Timothy J. Madigan (born 1962) is an American philosopher, author and editor, and a noted humanist. He is particularly notable for having been the editor of Free Inquiry, a leading journal of secular humanist discussion and commentary.

Madigan graduated in philosophy from the State University of New York at Buffalo in 1984, later gaining an MA and a PhD from the same institution. His PhD supervisor was Peter Hare. Madigan's PhD was on the 19th century mathematician and philosopher William Kingdon Clifford, and he wrote a 2009 book about Clifford.

From the mid-1980s Madigan was employed by the journal Free Inquiry. He became its Executive Editor (1987–1996) and then Editor (1996-1998). He left to become the Editorial Director of the University of Rochester Press, in Rochester, New York. He is currently Professor and Chair of the Philosophy Department at St John Fisher College, also in Rochester, NY. Madigan is also one of the US Editors of Philosophy Now magazine.
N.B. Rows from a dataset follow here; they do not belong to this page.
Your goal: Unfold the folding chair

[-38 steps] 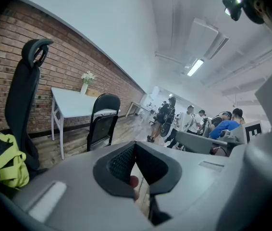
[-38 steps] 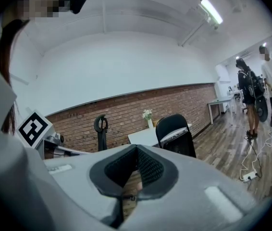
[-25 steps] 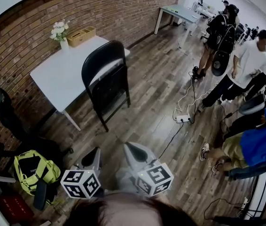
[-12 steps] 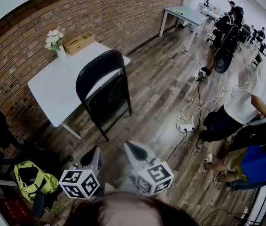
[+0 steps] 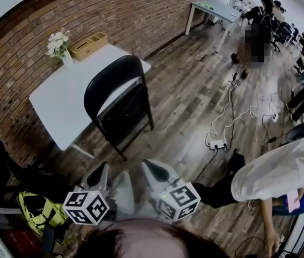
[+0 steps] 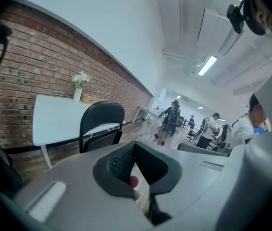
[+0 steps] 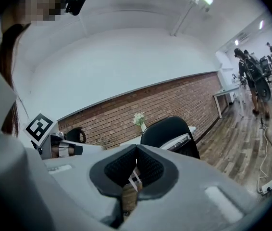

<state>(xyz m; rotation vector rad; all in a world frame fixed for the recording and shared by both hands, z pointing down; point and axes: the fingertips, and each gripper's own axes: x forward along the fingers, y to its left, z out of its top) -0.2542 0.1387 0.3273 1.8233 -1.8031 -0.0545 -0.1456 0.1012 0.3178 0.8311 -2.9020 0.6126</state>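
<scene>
Folding chair [image 5: 118, 104] at twelve o'clock, beside table [image 5: 50, 98]. Left gripper [image 5: 100, 169], right gripper [image 5: 151, 166] both closed, empty, well short. Best: open jaws early, steady backrest, pull seat down.

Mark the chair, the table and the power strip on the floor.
chair [image 5: 108, 75], head view, on the backrest.
table [image 5: 55, 105], head view, bare part of the white top.
power strip [image 5: 216, 143], head view, on its white body.
</scene>
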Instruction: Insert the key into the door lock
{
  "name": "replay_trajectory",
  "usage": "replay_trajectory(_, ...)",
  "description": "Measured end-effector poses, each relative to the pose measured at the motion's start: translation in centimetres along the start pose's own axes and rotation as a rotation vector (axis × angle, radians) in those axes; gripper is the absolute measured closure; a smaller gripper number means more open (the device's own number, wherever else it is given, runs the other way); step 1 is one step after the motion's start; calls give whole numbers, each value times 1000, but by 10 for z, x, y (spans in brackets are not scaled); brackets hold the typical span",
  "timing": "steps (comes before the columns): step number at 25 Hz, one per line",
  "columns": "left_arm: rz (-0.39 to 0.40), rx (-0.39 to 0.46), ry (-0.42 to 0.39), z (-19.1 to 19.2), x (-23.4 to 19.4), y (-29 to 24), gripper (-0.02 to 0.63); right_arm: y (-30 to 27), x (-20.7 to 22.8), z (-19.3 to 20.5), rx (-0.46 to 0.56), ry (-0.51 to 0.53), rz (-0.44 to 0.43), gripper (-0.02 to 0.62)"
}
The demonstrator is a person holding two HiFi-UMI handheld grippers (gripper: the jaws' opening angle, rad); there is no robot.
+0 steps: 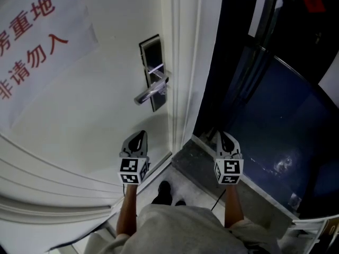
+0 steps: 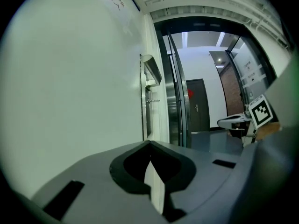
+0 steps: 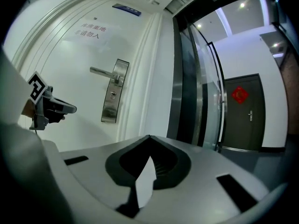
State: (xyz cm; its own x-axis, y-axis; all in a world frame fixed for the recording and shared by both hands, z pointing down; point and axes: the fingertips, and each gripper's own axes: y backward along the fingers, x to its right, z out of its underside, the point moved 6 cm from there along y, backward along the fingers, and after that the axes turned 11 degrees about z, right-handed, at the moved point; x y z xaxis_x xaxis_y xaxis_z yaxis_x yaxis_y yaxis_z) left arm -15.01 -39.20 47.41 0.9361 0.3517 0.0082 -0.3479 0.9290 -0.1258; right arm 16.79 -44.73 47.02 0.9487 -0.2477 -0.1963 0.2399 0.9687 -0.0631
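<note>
Shows no key anywhere. Holds left gripper (image 1: pixel 139 136) and right gripper (image 1: pixel 222 137) closed on nothing. Probably handles as small, stiff, slippery metal: best pinched by the bow, blade toward door lock (image 1: pixel 154 73) near the door (image 1: pixel 90 126) edge.

Head view: camera above the person, facing steeply down; the white door (image 1: pixel 79 89) fills the left, the lock plate (image 1: pixel 152 73) lies far, the left gripper (image 1: pixel 141 135) and right gripper (image 1: pixel 222 136) lie near. Left gripper view: camera rides close beside the white door, facing along it — the lock plate shows edge-on. Right gripper view: camera sits further right, facing the lock plate obliquely. Each gripper view catches the other gripper; both share the far dark door (image 3: pixel 240 111)
</note>
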Motion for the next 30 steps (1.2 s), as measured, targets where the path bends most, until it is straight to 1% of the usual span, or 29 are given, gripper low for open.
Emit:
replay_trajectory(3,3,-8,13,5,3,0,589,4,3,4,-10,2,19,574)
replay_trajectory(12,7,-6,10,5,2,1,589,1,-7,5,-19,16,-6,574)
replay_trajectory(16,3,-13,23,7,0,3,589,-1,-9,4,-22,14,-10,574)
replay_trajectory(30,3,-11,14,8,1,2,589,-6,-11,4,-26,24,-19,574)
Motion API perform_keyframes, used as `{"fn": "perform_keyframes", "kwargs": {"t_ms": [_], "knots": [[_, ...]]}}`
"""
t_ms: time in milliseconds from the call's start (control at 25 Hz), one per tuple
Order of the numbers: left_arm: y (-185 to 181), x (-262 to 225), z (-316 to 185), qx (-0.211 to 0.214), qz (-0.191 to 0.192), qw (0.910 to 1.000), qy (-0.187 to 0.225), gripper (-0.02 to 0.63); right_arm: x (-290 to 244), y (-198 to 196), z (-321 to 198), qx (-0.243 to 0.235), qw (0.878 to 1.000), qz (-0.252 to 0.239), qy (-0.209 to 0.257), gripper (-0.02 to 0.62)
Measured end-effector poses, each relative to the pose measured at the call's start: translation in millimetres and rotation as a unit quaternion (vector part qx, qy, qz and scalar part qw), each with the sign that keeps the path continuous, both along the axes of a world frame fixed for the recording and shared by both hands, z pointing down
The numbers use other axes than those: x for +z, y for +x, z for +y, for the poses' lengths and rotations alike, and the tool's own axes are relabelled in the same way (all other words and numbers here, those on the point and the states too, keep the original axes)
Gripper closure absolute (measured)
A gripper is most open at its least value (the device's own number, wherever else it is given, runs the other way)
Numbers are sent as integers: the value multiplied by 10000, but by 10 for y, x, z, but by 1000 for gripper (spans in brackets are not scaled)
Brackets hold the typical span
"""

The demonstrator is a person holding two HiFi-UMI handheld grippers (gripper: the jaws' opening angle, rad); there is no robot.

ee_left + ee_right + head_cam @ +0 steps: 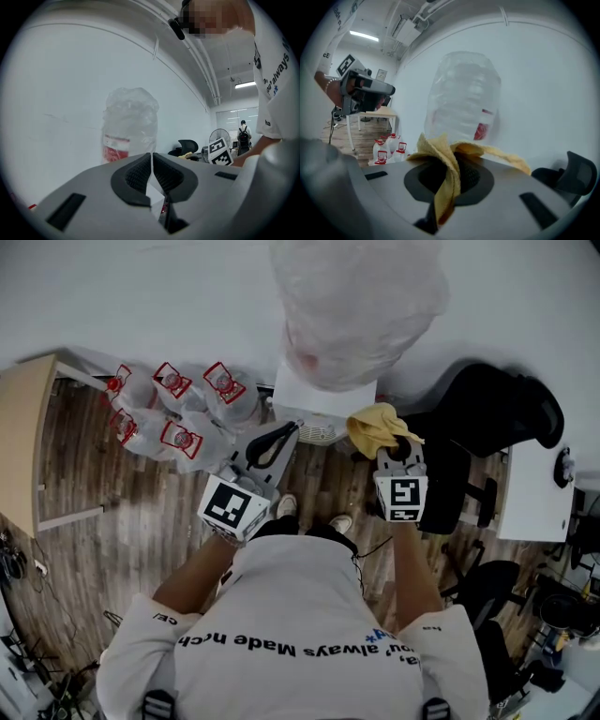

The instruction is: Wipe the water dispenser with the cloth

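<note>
Two sets of jaws differ: those of the right gripper point(450, 173) are clenched on a crumpled yellow cloth point(445, 183) that spills out over both sides, while those of the left gripper point(152, 171) are pressed together with nothing between them. In the head view both forearms reach forward from the bottom of the frame. The left gripper point(272, 442) angles up and to the right, and the right gripper point(398, 448) points straight up the frame. The cloth point(375, 427) sits just beside the lower right corner of the white water dispenser point(323, 395) at upper centre, under its clear plastic-wrapped bottle point(356, 306). Red-labelled water jugs point(173, 404) cluster at upper left, and a black office chair point(497, 409) fills the upper right.
</note>
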State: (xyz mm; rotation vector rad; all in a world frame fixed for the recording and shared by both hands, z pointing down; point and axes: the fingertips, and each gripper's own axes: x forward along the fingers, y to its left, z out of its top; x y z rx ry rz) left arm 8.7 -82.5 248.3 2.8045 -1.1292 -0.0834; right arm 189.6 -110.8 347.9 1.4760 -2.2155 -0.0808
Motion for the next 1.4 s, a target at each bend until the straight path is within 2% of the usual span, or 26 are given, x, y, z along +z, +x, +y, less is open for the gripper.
{"fn": "perform_keyframes", "kwargs": {"t_ms": [400, 600, 1120, 1400], "knots": [[-54, 106, -33, -94, -19, 10000, -23, 574, 882, 238, -693, 1, 9958, 774, -486, 557], [-80, 197, -53, -130, -42, 9997, -178, 574, 1240, 322, -948, 71, 9920, 997, -770, 557], [-90, 337, -119, -148, -155, 9992, -332, 574, 1916, 384, -1489, -26, 9772, 1690, -1287, 557], [-97, 364, -109, -170, -129, 9990, -399, 574, 1979, 341, -1593, -110, 9755, 1684, -1411, 563]]}}
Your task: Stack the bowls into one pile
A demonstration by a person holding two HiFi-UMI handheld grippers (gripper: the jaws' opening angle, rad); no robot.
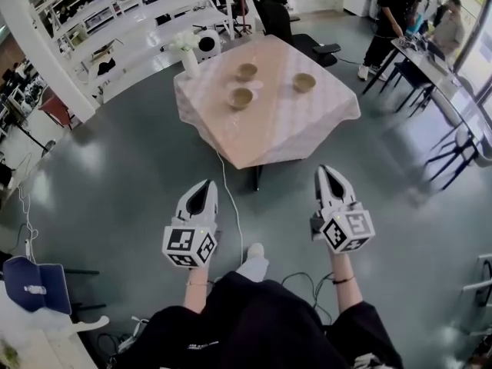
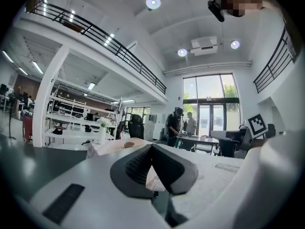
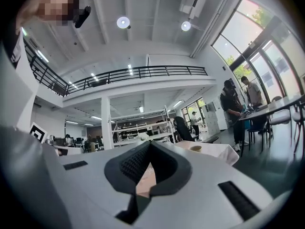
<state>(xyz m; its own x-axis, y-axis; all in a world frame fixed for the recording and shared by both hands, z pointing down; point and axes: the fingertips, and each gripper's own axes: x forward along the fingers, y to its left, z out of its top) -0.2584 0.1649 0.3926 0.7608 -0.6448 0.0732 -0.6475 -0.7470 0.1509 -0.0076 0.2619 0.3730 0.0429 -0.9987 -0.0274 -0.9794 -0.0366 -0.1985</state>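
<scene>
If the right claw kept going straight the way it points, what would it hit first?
Most likely the cloth-draped table, around its near corner; the gap before it looks free. Depth is hard to judge.

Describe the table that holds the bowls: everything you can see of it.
The table stands on the glossy grey floor, one corner turned toward the person. A pale pink cloth covers the whole top and hangs creased over the edges; only a dark leg shows beneath. On it sit three tan bowls, apart from each other, and a white vase of white flowers by its far left corner.
</scene>
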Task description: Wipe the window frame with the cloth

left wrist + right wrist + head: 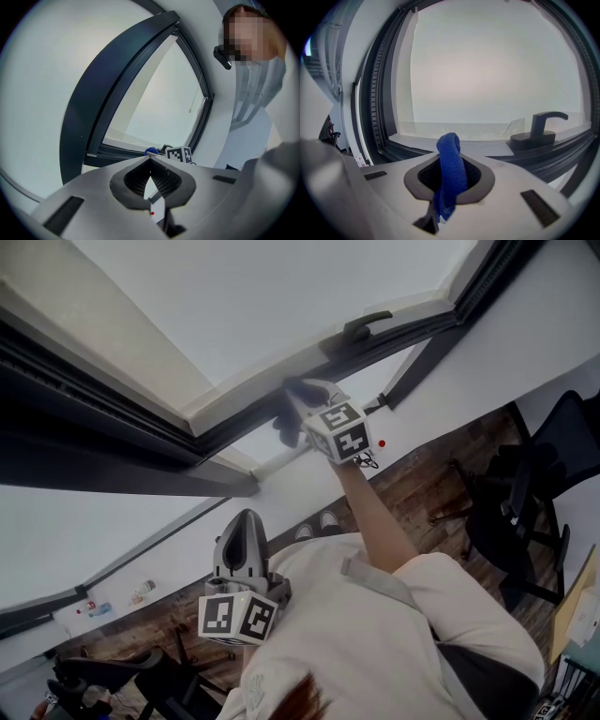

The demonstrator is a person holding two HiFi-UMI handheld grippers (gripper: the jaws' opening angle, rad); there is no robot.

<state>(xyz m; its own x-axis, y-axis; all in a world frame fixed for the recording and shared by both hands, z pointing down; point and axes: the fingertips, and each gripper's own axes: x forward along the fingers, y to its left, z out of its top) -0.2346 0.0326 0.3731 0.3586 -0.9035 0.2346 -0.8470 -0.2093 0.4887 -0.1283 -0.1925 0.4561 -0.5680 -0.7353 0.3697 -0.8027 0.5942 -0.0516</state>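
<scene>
At the lower rail of the window frame (236, 430), the right tongs (300, 397) are held up on an outstretched arm, their marker cube (337, 432) turned back toward the head camera. The blue cloth (450, 161) is clamped between their jaws. A rounded fold stands proud of the pads and a short tail hangs below them. This grip seems chosen so that the fold, not the hard jaw tips, is what meets the frame. In the right gripper view the fold is aimed at the pale ledge (487, 149) just left of the black handle (538, 129). Whether the cloth already touches the rail cannot be settled from any view.

The left tongs (246, 519) are held low and close to the person's chest, well apart from the window. Their jaws are drawn together with nothing between them. They are judged to be parked out of the way, since a single cloth needs only one holder and the frame needs no steadying.

Wiping is taken to be at or near its start, with the dark rail beside the handle lying nearest to be covered.
</scene>
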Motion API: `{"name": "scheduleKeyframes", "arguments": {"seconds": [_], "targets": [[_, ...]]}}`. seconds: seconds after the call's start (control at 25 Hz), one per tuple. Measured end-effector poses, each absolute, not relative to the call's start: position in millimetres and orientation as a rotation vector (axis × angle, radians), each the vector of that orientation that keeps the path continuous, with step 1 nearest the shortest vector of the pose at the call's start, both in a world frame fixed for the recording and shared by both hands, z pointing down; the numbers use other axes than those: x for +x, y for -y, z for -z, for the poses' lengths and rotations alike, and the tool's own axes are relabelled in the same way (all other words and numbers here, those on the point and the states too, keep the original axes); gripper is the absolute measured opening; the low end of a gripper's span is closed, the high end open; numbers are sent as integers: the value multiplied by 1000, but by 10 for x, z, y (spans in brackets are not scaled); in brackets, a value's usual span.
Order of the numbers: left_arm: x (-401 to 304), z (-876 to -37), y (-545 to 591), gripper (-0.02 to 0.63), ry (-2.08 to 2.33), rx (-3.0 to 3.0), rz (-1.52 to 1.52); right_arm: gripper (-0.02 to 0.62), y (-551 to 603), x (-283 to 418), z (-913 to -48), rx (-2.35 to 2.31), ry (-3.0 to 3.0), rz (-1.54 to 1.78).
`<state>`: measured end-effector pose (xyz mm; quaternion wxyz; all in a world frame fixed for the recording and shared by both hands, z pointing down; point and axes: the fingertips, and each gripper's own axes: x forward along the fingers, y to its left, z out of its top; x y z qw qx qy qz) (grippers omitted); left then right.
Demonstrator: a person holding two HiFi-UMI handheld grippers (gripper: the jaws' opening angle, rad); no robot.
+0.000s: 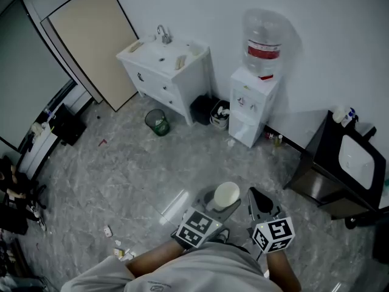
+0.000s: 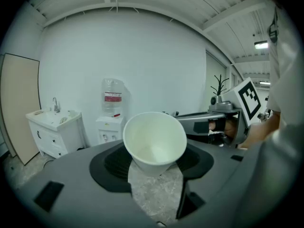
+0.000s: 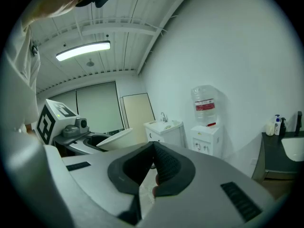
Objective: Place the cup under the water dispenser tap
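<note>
Your head camera looks steeply down from over your arms onto the floor point(image 1: 121, 175), with the dispenser point(image 1: 254, 105) and sink cabinet point(image 1: 165, 66) well ahead against the wall point(image 1: 200, 11). The camera on your left gripper point(image 2: 156, 148) sits close behind its jaws and looks along them, nearly level, toward that same dispenser and sink cabinet, both far off. The camera on your right gripper point(image 3: 153, 146) faces the same wall from further right. Each gripper view catches the other gripper at its inner edge. All three views share the dispenser and sink cabinet.
</note>
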<state>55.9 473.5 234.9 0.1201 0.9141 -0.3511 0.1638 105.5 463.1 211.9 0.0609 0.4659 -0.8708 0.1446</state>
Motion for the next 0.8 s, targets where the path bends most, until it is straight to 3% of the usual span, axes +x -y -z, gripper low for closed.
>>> {"name": "scheduleKeyframes", "arguments": {"seconds": [0.4,0.8], "targets": [[499,-2443,-4258,270,1039,2663,-476,15,-4255,1045,-2126,1430,2678,-453],[316,-2616,-2896,270,985,2698,-452,15,-2959,858,-2184,1492,2662,-435]]}}
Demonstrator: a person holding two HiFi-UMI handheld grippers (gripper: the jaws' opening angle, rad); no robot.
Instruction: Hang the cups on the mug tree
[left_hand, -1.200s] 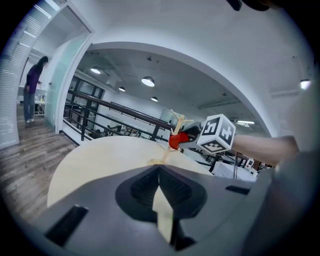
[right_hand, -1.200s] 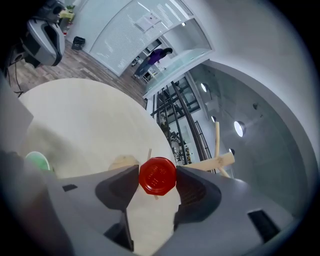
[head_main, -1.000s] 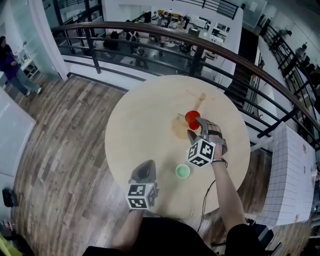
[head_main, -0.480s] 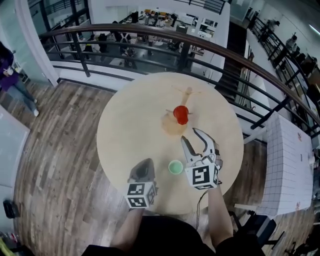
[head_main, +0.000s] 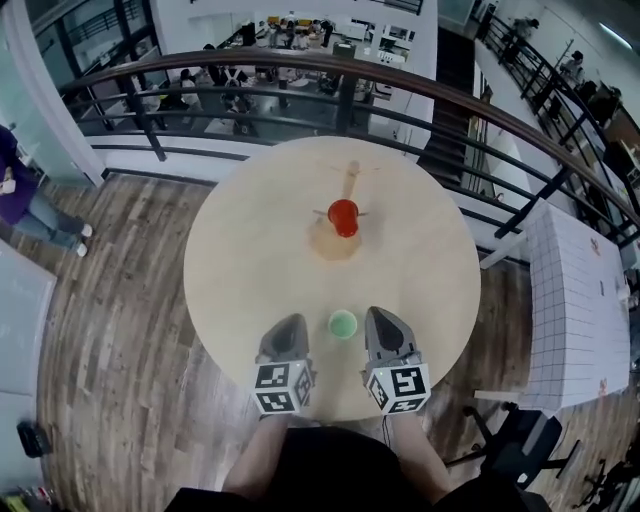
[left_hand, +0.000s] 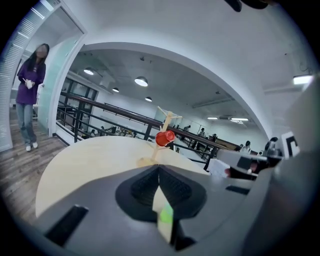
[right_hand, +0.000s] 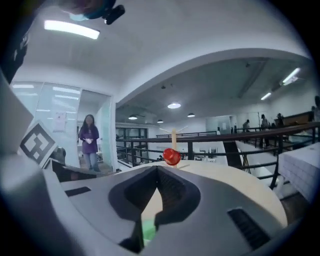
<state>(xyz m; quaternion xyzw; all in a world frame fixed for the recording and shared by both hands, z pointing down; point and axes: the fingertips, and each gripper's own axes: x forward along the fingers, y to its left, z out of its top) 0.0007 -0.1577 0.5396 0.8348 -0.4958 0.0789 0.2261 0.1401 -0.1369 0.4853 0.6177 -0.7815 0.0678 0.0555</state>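
Pale wood table (head_main: 250, 260): at its near edge the left gripper (head_main: 290, 322) and right gripper (head_main: 378, 314) lie side by side, pointing toward the far edge. The left's jaws are together. The right's have just closed, with nothing between them. The green cup (head_main: 343, 323) stands upright, mouth up, between the two grippers. The red cup (head_main: 343, 213) hangs tilted on the upright mug tree (head_main: 350, 180), toward the far edge. Through each pair of jaws the green cup shows only as a sliver.

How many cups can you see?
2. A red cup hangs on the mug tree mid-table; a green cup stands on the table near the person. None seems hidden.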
As Secular Humanist Mentor of the Council for Secular Humanism, Madigan was active in helping establish local secular humanist societies throughout the United States. Since 1993 he has been a member of the board of directors of the Bertrand Russell Society. In 2015 he was elected President of the Bertrand Russell Society. Madigan is a frequent speaker and panel chair at academic conferences on a wide range of humanities subjects. His own advice on chairing conference sessions has been published in Academe, the journal of the American Association of University Professors.

==Books==
- The Question of Humanism with David Goicoechea and John Luik (1991)
- The Ethics of Belief and Other Essays by William Kingdon Clifford edited by Timothy J. Madigan (1999)
- Promethean Love, edited by Timothy J. Madigan, Cambridge Scholars Press, 2006.
- God and the Philosophers, by Paul Edwards edited by Timothy J. Madigan, Prometheus Books, 2008.
- W.K. Clifford and "The Ethics of Belief", by Timothy J. Madigan, Cambridge Scholars Press, 2009.
- Lucretius: His Continuing Influence and Contemporary Relevance ed by David B. Suits and Timothy J. Madigan, RIT Cary Graphic Arts Press 2011
- Beyond Sustainability, (co-written with Tim Delaney), McFarland Publishing, 2014.
- The Sociology of Sports, 2nd Edition (co-written with Tim Delaney), McFarland Publishing, 2015.
- Lessons Learned from Popular Culture, (co-written with Tim Delaney), SUNY Press, 2016.
- Bertrand Russell, Public Intellectual, (co-edited with Peter Stone), Tiger Bark Press, 2016.
- Friendship and Happiness and the Connection Between Them, (co-written with Tim Delaney), McFarland Publishing, 2017.